Berlin, K. et al. Assembling large genomes with single-molecule sequencing and locality-sensitive hashing. Nat. Biotechnol. 33, 623–630 (2015).

Chaisson, M. J. P. et al. Resolving the complexity of the human genome using single-molecule sequencing. Nature 517, 608–611 (2015).

Jain, M. et al. Nanopore sequencing and assembly of a human genome with ultra-long reads. Nat. Biotechnol. 36, 338–345 (2018).

Logsdon, G. A. et al. The structure, function, and evolution of a complete human chromosome 8. Preprint at bioRxiv https://doi.org/10.1101/2020.09.08.285395 (2020).

Wenger, A. M. et al. Accurate circular consensus long-read sequencing improves variant detection and assembly of a human genome. Nat. Biotechnol. 37, 1155–1162 (2019).

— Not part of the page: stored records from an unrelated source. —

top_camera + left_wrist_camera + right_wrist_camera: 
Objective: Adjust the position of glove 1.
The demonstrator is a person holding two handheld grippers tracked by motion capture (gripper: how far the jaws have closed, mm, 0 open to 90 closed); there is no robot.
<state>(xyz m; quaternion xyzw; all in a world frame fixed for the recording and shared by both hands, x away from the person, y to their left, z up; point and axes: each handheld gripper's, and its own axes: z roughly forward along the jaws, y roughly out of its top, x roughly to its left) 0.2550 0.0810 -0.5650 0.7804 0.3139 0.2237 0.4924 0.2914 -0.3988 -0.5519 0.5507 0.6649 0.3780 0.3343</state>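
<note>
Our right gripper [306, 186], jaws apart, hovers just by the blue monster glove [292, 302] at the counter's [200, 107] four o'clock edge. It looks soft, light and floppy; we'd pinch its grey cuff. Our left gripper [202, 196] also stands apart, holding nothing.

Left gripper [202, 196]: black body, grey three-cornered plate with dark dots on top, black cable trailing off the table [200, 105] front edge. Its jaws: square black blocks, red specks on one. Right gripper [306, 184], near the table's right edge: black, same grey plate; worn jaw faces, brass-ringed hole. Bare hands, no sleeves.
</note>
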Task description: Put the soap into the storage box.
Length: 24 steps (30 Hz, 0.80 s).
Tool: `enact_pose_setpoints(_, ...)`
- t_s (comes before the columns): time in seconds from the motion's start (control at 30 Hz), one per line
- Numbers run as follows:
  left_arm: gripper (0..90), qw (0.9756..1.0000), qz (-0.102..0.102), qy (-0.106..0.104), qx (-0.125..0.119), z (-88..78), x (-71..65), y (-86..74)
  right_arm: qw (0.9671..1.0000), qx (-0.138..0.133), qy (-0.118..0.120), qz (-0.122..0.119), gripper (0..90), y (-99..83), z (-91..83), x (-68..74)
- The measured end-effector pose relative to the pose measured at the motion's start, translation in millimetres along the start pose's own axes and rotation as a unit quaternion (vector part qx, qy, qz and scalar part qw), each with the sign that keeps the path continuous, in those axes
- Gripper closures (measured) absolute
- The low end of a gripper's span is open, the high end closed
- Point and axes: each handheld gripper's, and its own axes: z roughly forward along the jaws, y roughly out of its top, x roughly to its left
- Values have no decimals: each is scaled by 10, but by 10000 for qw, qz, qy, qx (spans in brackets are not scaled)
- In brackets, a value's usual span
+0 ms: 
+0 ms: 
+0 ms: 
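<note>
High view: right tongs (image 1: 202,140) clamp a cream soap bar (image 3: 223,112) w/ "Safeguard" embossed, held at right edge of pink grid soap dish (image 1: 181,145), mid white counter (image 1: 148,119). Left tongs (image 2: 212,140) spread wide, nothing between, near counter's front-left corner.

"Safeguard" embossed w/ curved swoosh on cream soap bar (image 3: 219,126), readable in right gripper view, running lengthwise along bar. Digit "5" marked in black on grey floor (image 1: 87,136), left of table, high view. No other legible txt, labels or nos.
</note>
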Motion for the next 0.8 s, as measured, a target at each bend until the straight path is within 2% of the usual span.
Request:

Jain, M. et al. Linear assembly of a human centromere on the Y chromosome. Nat. Biotechnol. 36, 321–323 (2018).

Koren, S. et al. Canu: scalable and accurate long-read assembly via adaptive k-mer weighting and repeat separation. Genome Res. 27, 722–736 (2017).

Schneider, V. A. et al. Evaluation of GRCh38 and de novo haploid genome assemblies demonstrates the enduring quality of the reference assembly. Genome Res. 27, 849–864 (2017).